Achmad Zaini menjelaskan bahwa program sekolah gratis memerlukan penyesuaian anggaran karena berasal APBD. “Jika ini digratiskan tentu pembiayaan berasal dari APBD Kab/Kota. Dan inilah yang sedang kita persiapkan karena hal ini membutuhkan biaya yang besar di samping itu juga kita masih butuh dana-dana vital untuk pembangunan-pembangunan seperti pelayanan dasar, infrastruktur, pendidikan, kesehatan dan bidang prioritas lainnya.” Tutupnya.

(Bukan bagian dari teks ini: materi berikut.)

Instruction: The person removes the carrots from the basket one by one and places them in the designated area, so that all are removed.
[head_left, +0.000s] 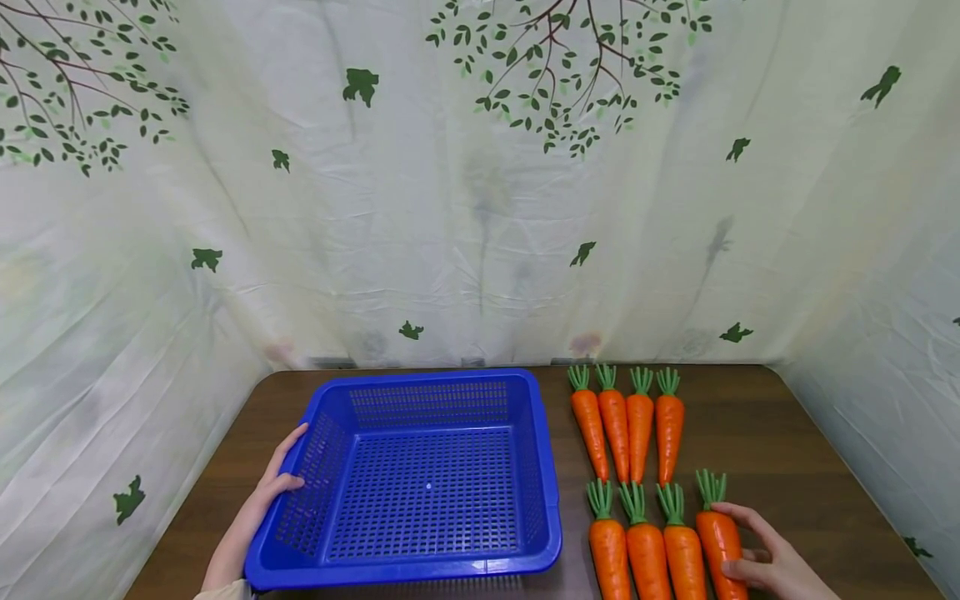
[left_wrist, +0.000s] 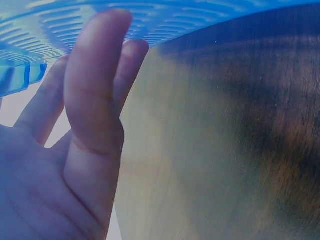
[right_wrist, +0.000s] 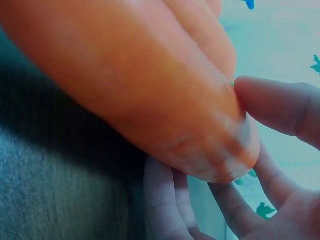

Sementara itu, salah satu orang tua murid dan masyarakat menyambut positif rencana sekolah gratis ini. Mereka berharap kebijakan tersebut bisa meringankan beban biaya pendidikan, terutama bagi keluarga kurang mampu.
“Kami sangat berharap sekolah gratis ini benar-benar terealisasi, karena selama ini masih banyak biaya tambahan yang harus dikeluarkan,” kata Aan, salah satu orang tua siswa sekolah swasta di Palangka Raya.